Required action: Emit an exact copy of the lines running from the start of the records to the line containing "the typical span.", both included.

Data to use:
= = = = = = =

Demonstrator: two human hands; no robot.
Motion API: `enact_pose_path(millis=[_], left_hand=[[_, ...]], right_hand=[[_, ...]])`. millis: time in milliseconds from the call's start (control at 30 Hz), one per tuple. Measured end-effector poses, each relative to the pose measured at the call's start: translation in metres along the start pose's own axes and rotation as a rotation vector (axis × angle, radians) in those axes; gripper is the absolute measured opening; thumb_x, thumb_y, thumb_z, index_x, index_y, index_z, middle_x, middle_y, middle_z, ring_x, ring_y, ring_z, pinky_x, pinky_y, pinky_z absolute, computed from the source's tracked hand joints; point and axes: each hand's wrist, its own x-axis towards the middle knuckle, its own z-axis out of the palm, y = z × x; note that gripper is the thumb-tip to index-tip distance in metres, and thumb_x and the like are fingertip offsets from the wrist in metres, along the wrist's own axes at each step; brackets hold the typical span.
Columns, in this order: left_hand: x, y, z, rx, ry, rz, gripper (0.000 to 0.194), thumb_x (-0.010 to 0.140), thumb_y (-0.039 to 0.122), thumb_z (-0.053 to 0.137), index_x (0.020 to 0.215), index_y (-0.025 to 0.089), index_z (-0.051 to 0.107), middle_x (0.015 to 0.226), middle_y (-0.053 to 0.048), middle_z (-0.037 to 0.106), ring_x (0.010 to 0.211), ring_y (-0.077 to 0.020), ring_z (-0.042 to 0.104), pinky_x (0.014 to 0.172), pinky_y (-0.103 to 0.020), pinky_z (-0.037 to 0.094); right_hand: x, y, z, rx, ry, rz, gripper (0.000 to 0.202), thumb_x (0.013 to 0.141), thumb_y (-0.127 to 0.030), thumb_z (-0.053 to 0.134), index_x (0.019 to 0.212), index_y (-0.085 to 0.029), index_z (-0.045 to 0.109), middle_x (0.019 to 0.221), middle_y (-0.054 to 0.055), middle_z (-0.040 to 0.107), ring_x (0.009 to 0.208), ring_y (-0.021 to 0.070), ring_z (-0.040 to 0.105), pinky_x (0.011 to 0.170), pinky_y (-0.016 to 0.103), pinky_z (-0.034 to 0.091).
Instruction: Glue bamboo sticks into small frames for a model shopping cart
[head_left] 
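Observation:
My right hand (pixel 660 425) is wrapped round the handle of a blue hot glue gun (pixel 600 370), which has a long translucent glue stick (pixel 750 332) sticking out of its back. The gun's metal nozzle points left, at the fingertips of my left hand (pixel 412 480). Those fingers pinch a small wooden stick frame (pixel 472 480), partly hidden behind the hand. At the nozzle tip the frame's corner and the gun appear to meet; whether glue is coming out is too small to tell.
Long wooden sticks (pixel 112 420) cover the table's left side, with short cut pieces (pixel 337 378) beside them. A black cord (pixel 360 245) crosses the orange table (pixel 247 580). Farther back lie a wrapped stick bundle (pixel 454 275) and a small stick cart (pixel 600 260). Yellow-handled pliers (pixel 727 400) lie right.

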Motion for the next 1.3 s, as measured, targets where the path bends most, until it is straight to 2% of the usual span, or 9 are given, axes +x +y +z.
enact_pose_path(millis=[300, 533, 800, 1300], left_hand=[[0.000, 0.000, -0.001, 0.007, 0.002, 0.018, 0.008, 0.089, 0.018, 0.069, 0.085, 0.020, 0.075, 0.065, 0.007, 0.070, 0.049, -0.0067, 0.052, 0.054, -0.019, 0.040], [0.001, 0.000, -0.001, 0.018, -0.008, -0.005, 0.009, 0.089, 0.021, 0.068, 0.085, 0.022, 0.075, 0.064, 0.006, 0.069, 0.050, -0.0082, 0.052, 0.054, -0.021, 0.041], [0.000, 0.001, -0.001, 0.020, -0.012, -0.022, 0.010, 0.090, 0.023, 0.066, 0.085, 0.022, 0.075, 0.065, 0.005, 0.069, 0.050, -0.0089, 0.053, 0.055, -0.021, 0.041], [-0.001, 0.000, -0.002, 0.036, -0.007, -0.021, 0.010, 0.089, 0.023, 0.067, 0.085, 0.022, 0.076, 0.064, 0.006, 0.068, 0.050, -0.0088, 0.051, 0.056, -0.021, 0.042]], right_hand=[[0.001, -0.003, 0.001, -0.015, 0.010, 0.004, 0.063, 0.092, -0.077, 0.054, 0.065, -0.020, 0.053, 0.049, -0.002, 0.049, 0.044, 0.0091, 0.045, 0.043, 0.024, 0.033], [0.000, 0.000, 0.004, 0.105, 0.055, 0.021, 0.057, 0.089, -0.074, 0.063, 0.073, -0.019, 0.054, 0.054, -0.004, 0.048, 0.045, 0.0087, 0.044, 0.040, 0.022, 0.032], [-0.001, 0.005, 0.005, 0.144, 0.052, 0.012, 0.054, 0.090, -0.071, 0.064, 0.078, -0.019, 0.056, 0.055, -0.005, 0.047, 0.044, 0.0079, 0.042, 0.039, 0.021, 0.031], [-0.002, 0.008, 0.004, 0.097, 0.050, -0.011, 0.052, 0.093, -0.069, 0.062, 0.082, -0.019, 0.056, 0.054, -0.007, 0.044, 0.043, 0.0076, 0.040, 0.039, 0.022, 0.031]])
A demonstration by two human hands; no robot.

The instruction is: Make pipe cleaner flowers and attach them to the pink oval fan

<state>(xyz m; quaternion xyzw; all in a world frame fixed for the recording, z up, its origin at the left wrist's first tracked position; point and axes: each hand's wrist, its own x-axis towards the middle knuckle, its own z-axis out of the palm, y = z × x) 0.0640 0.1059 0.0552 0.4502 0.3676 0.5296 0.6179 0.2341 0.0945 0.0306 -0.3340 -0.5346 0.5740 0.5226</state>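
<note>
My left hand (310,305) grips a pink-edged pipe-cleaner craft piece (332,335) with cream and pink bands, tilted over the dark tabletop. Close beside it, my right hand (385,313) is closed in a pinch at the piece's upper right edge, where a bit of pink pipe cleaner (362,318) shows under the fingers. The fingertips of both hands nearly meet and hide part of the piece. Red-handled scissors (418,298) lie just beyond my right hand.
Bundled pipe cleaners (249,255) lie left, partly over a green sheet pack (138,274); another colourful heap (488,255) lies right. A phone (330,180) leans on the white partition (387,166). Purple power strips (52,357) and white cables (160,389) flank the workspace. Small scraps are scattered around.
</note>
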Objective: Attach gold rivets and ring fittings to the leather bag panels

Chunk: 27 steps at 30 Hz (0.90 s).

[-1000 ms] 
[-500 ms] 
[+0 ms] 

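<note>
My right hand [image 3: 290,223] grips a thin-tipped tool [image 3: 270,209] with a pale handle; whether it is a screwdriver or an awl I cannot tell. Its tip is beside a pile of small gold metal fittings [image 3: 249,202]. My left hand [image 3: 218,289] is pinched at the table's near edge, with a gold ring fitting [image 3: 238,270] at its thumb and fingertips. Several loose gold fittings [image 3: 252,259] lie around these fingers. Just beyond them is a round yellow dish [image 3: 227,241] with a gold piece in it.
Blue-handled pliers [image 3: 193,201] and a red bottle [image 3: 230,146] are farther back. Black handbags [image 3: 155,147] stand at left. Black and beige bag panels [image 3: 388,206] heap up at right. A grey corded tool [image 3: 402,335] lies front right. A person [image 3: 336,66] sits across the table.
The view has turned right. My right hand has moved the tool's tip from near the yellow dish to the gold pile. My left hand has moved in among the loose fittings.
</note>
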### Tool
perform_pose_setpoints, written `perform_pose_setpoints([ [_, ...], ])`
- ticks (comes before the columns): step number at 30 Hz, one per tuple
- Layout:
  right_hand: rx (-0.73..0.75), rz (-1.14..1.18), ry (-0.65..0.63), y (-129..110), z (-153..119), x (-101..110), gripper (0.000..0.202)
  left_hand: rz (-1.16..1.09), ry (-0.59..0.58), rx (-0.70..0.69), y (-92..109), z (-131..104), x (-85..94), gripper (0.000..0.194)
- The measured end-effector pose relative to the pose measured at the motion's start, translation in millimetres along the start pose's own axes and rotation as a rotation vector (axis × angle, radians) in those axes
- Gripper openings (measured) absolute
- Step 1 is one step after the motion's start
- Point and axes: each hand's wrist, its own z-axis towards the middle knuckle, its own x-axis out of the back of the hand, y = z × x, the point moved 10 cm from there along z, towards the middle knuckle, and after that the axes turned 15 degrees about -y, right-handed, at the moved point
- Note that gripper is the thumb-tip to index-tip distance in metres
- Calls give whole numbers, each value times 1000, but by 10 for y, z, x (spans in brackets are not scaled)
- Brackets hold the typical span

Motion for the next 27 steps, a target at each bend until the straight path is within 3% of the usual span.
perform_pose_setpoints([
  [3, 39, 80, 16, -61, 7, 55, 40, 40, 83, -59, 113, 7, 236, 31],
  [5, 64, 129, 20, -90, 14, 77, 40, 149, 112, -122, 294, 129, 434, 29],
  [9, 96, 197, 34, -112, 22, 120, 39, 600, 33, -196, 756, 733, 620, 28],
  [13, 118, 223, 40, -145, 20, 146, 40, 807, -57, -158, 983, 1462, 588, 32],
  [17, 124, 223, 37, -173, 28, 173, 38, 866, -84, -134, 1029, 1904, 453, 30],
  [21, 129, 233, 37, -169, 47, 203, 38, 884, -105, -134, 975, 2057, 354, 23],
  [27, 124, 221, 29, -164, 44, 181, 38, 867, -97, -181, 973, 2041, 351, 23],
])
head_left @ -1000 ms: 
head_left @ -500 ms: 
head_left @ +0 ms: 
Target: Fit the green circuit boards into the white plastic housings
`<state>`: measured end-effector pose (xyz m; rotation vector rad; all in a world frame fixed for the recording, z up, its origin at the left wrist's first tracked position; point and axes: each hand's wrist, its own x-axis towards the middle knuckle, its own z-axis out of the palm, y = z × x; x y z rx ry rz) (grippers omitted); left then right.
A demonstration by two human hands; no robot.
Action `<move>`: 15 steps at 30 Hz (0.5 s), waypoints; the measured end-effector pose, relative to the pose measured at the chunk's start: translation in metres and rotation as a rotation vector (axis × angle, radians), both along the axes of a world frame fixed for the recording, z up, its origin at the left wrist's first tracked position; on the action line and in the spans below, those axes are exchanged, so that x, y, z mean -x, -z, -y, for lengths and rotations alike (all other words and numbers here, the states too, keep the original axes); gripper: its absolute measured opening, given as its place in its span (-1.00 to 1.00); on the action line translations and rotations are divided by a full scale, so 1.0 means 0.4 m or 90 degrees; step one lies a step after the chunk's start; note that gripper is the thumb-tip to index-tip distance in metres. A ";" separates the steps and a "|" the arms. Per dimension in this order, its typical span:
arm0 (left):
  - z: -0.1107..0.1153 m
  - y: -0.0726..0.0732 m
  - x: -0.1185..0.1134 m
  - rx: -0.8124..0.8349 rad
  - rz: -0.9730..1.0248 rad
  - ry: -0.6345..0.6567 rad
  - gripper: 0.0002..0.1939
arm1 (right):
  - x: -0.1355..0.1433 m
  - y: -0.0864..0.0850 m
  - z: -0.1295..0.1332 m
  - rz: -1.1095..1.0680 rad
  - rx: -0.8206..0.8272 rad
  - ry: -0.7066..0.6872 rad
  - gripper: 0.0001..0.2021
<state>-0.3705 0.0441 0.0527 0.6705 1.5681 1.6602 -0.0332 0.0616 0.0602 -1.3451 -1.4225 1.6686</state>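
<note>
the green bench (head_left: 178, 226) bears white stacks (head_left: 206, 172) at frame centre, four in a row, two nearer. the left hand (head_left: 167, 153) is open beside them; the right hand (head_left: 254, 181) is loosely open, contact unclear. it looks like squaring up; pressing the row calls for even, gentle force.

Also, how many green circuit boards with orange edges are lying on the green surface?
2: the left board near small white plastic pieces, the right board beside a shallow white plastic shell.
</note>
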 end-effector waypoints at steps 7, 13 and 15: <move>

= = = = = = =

Response area:
Demonstrator: two human hands; no robot.
Motion API: `enact_pose_path(millis=[_], left_hand=[[_, ...]], right_hand=[[_, ...]])`. millis: time in milliseconds from the call's start (control at 30 Hz), one per tuple. Measured end-effector poses, each relative to the pose measured at the call's start: translation in metres along the start pose's own axes and rotation as a rotation vector (axis × angle, radians) in those axes; gripper is the absolute measured opening; thumb_x, thumb_y, thumb_z, index_x, index_y, index_z, middle_x, middle_y, middle_z, ring_x, ring_y, ring_z, pinky_x, pinky_y, pinky_z absolute, computed from the source's tracked hand joints; point and axes: each hand's wrist, its own x-axis towards the middle knuckle, its own z-axis out of the palm, y = z × x; note that gripper is the thumb-tip to index-tip distance in metres, and thumb_x and the like are fingertip offsets from the wrist in metres, along the wrist's own axes at each step; brackets hold the typical span.

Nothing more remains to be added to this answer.